Re: Lock Wait Statistics (next commitfest)

From: Jeff Janes <jeff(dot)janes(at)gmail(dot)com>
To: Jaime Casanova <jcasanov(at)systemguards(dot)com(dot)ec>
Cc: Mark Kirkwood <markir(at)paradise(dot)net(dot)nz>, pgsql-hackers <pgsql-hackers(at)postgresql(dot)org>
Subject: Re: Lock Wait Statistics (next commitfest)
Date: 2009-10-04 20:14:32
Message-ID: f67928030910041314t22e9dd83t9b85ba8e90648c67@mail.gmail.com
Views: Raw Message | Whole Thread | Download mbox | Resend email
Thread:
Lists: pgsql-hackers

On Mon, Sep 28, 2009 at 12:14 AM, Jaime Casanova
<jcasanov(at)systemguards(dot)com(dot)ec> wrote:
> On Sat, Aug 8, 2009 at 7:47 PM, Mark Kirkwood <markir(at)paradise(dot)net(dot)nz> wrote:
>>>>
>>>>
>>> Patch with max(wait time).
>>>
>>> Still TODO
>>>
>>> - amalgamate individual transaction lock waits
>>> - redo (rather ugly) temporary pg_stat_lock_waits in a form more like
>>> pg_locks
>>>
>> This version has the individual transaction lock waits amalgamated.
>>
>> Still TODO: redo pg_stat_lock_waits ...
>>
>
> it applies with some hunks, compiles fine and seems to work...
> i'm still not sure this is what we need, some more comments could be helpful.
>
> what kind of questions are we capable of answer with this and and what
> kind of questions are we still missing?
>
> for example, now we know "number of locks that had to wait", "total
> time waiting" and "max time waiting for a single lock"... but still we
> can have an inaccurate understanding if we have lots of locks waiting
> little time and a few waiting a huge amount of time...
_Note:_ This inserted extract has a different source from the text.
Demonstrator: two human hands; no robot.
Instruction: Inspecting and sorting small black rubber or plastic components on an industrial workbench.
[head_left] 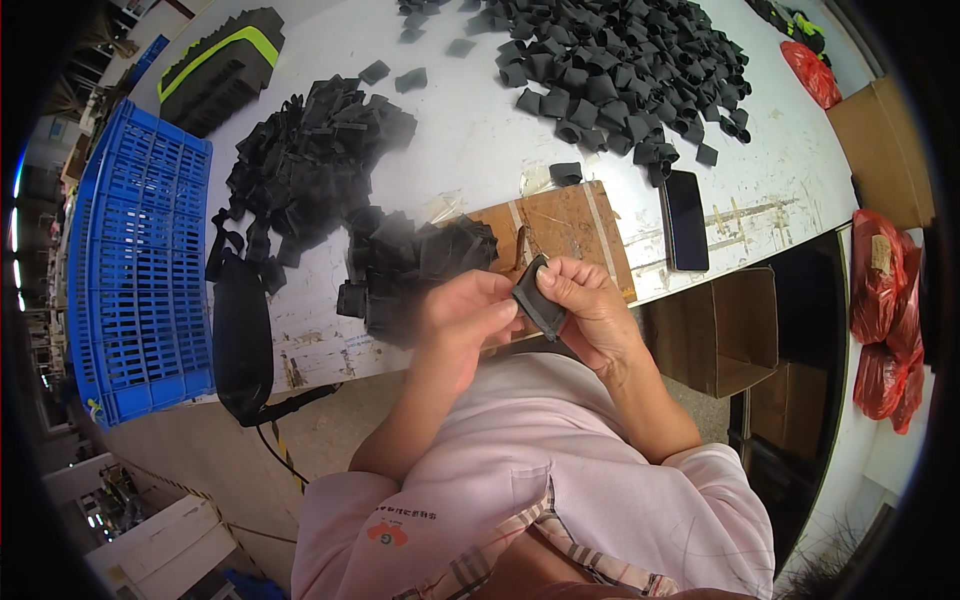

Aren't the huge ones already loggable from the deadlock detector?

With the max, we can at least put an upper limit on how long the
longest ones could have been. However, is there a way to reset the
max? I tried deleting data/pg_stat_tmp, but that didn't work. With
cumulative values, you can you take snapshots and then take the
difference of them, that won't work with max. If the max can't be
reset except with an initdb, I think that makes it barely usable.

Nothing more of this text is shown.